The federal government warns thousands of desperately-needed jobs in north Queensland are at risk after Indian mining giant Adani deferred a final investment decision on its controversial Carmichael coal mine.
The company’s decision followed factional wrangling inside the Queensland government that delayed a cabinet discussion over royalty payments.
“It’s a remarkable and embarrassing situation for Queensland that they don’t even have a tax regime in place,” federal Resources Minister Matt Canavan told ABC radio on Tuesday.
Premier Annastacia Palaszczuk, a member of Labor’s Right faction, said the measure hadn’t been put to a cabinet meeting on Monday as expected.
Senator Canavan described the 11th-hour decision as “unbelievable” and a “shocking condemnation of the chaos that exists inside the Palaszcsuk government”.
It was putting at risk thousands of “desperately-needed” jobs in north Queensland, especially in Townsville where the unemployment rate was 11.3 per cent.

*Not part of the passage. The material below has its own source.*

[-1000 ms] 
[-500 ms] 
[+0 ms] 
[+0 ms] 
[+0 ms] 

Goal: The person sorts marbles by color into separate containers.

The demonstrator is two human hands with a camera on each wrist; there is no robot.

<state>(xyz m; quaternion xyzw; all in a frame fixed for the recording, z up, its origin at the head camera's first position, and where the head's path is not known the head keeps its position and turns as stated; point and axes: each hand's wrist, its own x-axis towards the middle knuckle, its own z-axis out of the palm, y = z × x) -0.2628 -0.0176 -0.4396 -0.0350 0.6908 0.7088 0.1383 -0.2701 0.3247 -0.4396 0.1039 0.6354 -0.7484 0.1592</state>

“People there are just exasperated,” Senator Canavan said.
Adani’s decision appears to be an attempt to increase the pressure on the state government to follow through on a so-called “secret deal” to reduce the company’s royalties in the first seven years of the mine’s operation.
Under the deal, Adani would reportedly only pay $2 million in royalties annually, which could end up costing taxpayers $320 million in lost income.
Senator Canavan rejected criticism Adani was being given a tax holiday, likening it to landlord incentives for first tenants of major commercial office space.